= 2011 Yunnan protest =

Land dispute in Yunnan, China

The 2011 Yunnan protest occurred from March 25 to March 29, 2011, in Suijiang County, Yunnan, People's Republic of China. This event, formally known as the 2011 Yunnan Protest, occurred as a land dispute after the government seized land which was to be grounds for the development of a new power plant. This event was considered a land protest as the civilians protested in protection of the land they lived and worked on.

This protest was not the first of its kind that occurred in the Yunnan province. Land related protests had been on the rise for two years between civilians and government forces before this particular event occurred in 2011. The power plant that was the source of the 2011 protest was set to be a coal plant and a concern of pollution became cause for protest.

This protest, similar to other land protests which occurred in the Yunnan Province, was deemed violent by protesters as riot police wore body armor, unleashed tear gas, and beat protesters. There were allegations that the protests resulted in the targeted deaths of protesters. These protests had been a major source of unrest across the Yunnan Province and in other areas of China as the safety of civilian protesters was harmed and reports of injuries and death tolls rose. Other incidents of the Yunnan protest include storming government buildings, blocking highways, and vandalizing cars. These events all resulted in police intervention.

These protests continued for several days and spread into surrounding provinces, such as Haimen and Wukan in the Guangdong Province as the government released plans to expand the coal power plant into surrounding areas. The protests continued over a loss of land and a concern of pollution to the air and surrounding ground and drinking water supplies, which may cause bodily harm to civilians. Protests, similar to the Yunnan Protest, over land continued across China for a couple more years as civilians struggled against the government over land being seized to make space for a growing number of power plants.

The results of these protests involved a victory for local officials and developers as the specific power plants which were protested were still built and other plans for development continued on. Some civilians who were subject to pollution and forced to drink contaminated drinking water received some compensation, but for the most part their protests were ignored and their demands were not met. Local officials continue to ignore protests for protection from pollution. Issues regarding pollution have begun to affect not only the health of individuals, but has also barred them access to medical treatment as after the protests some were denied access to blood screenings and other tests which may have shown the extent of the damage caused by continual exposure to pollutants.

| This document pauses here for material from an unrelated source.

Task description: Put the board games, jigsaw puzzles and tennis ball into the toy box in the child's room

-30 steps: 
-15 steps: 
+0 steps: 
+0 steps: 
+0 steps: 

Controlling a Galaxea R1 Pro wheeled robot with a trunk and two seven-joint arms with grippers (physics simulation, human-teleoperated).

Protests in this area also continued over a general unrest and distrust of local officials. The protesters across these various provinces felt a deep disloyalty towards local officials as their land was constantly being seized and sold to developers and they were at risk of dangerous pollution. Many protesters fought beyond the issues of development and power plants and demanded a right to elect their own local officials. These demands most often were not seen through as local civilians were not given an option to choose their own officials and development continued to occur at a regular pace.

==Dispute==
About 40,000 Suijiang and 60,000 Pingshan County, Sichuan residents were forced to relocate to make way for a power station. The Xiangjiaba facility is located at the upper reaches of the Yangtze River in Yunnan. The dispute began with issues of compensations.

==Protest==
About 1,500 armed police officers were sent to Suijiang county. Up to 30 protesters and 20 policemen were wounded in the clashes. There were about 2,000 protesters according to the government. According to the villagers, at its peak there were 7,000 protesters. They started throwing bricks, and armoured vehicles were sent to the scene.